In Congress, China — an “emerging threat” that has been emerging since China was “lost” in 1949 — is a threat to the health and safety of the whole world.  What is to be done?  Patty Lovera, assistant director of Food and Water Watch, told Congress at the same hearing that more resources should be given to the USDA and the FDA to inspect Chinese food imports.  But here’s the more interesting recommendation: the USDA should export US inspection systems to China (determine if China’s inspection systems are “equivalent” to the systems in the US); and the FDA and the USDA should be given the resources to “conduct inspections in food facilities in China . . . the USDA should permanently assign inspection personnel to China so that the exporting plants receive regular visits by USDA inspectors.”  Regular visits from permanent personnel in China — imperialism with a food safety face.  At the same hearing, William C. Triplett II — author of Bowing to Beijing: How Barack Obama Is Hastening America’s Decline and Ushering a Century of Chinese Domination, which was endorsed by Ted Nugent — expressed the imperialist sentiment more bluntly in his testimony at the same hearing: “as a practical matter, the only long term solution to this or any other China-related problem is for China to become a democratic country.”  We’ve seen what happens when the US deems other countries in dire need of democratization a threat to the security of the whole world.  This time, however, it will be to protect the world from Chinese pork.

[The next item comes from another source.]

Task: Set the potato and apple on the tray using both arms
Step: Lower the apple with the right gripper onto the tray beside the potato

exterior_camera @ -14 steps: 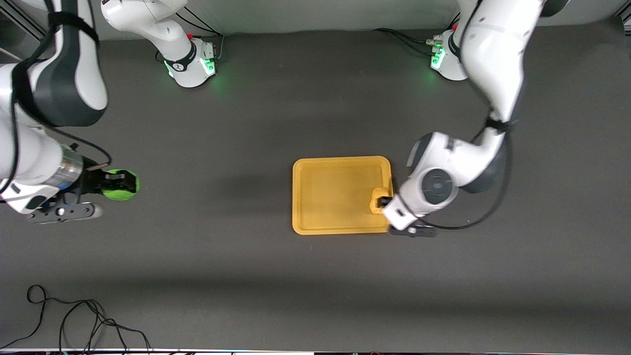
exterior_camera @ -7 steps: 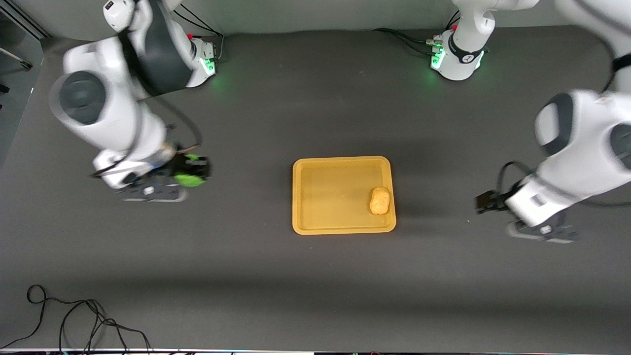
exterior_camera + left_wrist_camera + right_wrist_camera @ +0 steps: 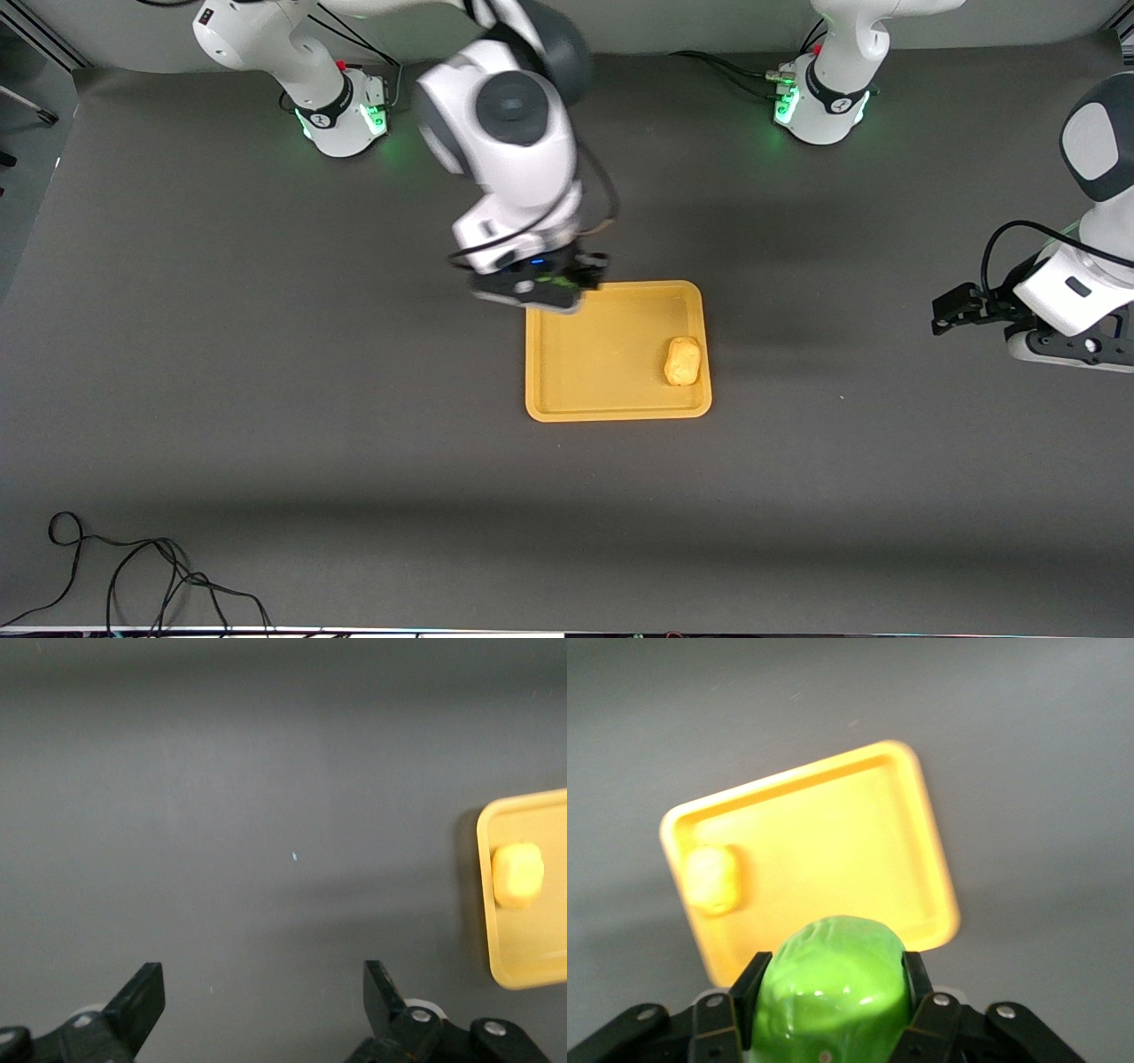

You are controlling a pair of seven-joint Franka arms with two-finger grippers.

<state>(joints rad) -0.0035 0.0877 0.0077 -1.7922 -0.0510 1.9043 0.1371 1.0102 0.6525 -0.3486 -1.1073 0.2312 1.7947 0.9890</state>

The real threat to the security of people around the world, besides capitalism, is the American obsession with (the Chinese threat to) the security of people around the world.

 

1  I discuss this at length in my essay “The Geopolitics of Energy Security and the War on Terror: The Case for Market Expansion and the Militarization of Global Space” in R. Peet, P. Robbins, and M. Watts, eds., Global Political Ecology (London: Routledge).


Mazen Labban is Visiting Assistant Professor at the Department of Geography of Rutgers University.